La loi CLARITY toujours à l'étude au Sénat
Le Sénat américain dispose d'un peu plus d'une semaine avant que les législateurs ne fassent une pause d'un mois pour les travaux au niveau des États, ce qui pousse beaucoup d'entre eux à se démener pour faire adopter des projets de loi avant que les élections de mi-mandat américaines de 2026 ne compliquent potentiellement les discussions à leur retour. Pour l'industrie de la cryptographie, la loi CLARITY représente une législation fondamentale dont les entreprises et les participants au marché ont déclaré avoir besoin pour opérer avec une certitude réglementaire aux États-Unis.
« La grande question en ce moment même est de savoir où en est la loi CLARITY », a déclaré l'ancien responsable de la Securities and Exchange Commission américaine, John Reed Stark, après son apparition au forum de lundi de Blumenthal et Van Hollen. « Parmi tous les experts et initiés politiques à qui j'ai parlé hier, pas un seul n'a pu dire avec certitude ce qui va se passer cette semaine avec la loi CLARITY. Il y a un énorme drame autour de cette législation. »

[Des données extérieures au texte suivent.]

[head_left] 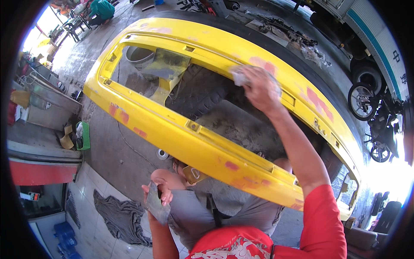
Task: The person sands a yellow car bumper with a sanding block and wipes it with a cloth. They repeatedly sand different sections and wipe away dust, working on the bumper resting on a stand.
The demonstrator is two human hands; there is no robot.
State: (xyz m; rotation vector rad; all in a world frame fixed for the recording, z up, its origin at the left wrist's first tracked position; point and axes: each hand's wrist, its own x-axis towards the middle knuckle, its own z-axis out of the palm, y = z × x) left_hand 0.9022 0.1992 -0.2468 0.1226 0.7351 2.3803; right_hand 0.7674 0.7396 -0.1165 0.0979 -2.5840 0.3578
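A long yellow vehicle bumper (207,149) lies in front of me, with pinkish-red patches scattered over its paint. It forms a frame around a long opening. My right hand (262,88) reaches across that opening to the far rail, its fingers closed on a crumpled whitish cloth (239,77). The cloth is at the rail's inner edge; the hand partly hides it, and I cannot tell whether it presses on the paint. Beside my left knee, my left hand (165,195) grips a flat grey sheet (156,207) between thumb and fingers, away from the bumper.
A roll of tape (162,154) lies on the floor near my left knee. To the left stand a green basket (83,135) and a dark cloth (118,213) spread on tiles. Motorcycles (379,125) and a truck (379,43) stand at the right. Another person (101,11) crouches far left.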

En date de jeudi, le Sénat n'avait pas programmé de vote sur le projet de loi, malgré les appels des législateurs républicains et des dirigeants de l'industrie. Le PDG de Coinbase, Brian Armstrong, a déclaré mercredi que le projet de loi était à « un yard de la ligne », et la sénatrice Cynthia Lummis, qui a longtemps plaidé pour la législation sur la structure du marché, a continué de pousser pour un vote.